I am not proud of these feelings. The pursuit of enjoyment should not be the primary reason for reading a novel, we should be looking to have our minds and hearts expanded, to be taken on a journey, to learn something about the world we live in.
But there’s the dread that there will only be the unfamiliar or confusing territory, and enjoyment will be in short supply or missing altogether. This is when I find myself reaching with a guilty hand for more ‘sunlit’ novels which tell a story in straightforward language. These may not win prestigious prizes but they don’t leave the reader feeling exhausted.
You need to get a literary agent because publishers won’t look at unagented submissions. This is what you were always told. It didn’t occur to you that things could be any different.
So you embarked on a time-consuming process of researching those agents most likely to be interested in your novel and meticulously followed their instructions. This usually meant a covering letter, a synopsis (the agony of this will need a post of its own) and the first three chapters. Then you waited, biting your nails, for their response requesting the full manuscript…
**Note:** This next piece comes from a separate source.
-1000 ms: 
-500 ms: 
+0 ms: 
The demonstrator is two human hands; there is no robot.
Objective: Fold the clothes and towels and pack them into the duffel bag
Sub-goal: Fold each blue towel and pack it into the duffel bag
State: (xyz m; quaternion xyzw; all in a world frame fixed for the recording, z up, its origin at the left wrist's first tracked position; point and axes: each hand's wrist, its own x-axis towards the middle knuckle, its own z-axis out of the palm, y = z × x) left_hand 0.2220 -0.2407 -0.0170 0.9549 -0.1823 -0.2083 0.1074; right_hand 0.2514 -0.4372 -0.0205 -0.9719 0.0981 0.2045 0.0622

Sometimes rejections came by return of post or same day email (suspicion: had anyone read a word of your submission?!) sometimes several months later. Or never.
Given that some agents request no multiple submissions, in theory a new author might spend years working through a target list. A little dispiriting if you are in your prime…
Or even more frustratingly, an agent once landed can spend months failing to sell your book to a publisher.
A strong-minded piece in the November issue of the ever-helpful Writing Magazine comes as happy light to the weary. It overturns the old advice. In a Q & A section, it’s suggested that nowadays other routes to publication (CreateSpace, Smashwords etc) are as valid and may be more effective than the traditional one. The rewards can be instant, in both financial and publicity terms. No agent fees, and commercial publishers might come knocking at the door. In short, searching for a literary agent can be a waste of time.
Get an agent and get published? Maybe not.
‘Don’t forget that the last sentence in your essay is the one that the examiner reads before he awards you a mark!’ – the warning once given by a canny English teacher.
An earlier ninevoices post commented on the advice given to writers about how first lines need to grab a reader’s attention. In short stories the last line is probably equally important – and difficult to write. There is no time for a gradual wind up of the story, the ending must come suddenly, like a ruthless slice of the knife. Ideas for openings and closings with their essential element of shock, surprise and fulfilment – these are often the initial inspiration for an imagined short story. But it’s interesting that some writers say they delete sentences from their original beginnings and endings to achieve a slicing effect which resonates and haunts the reader’s mind.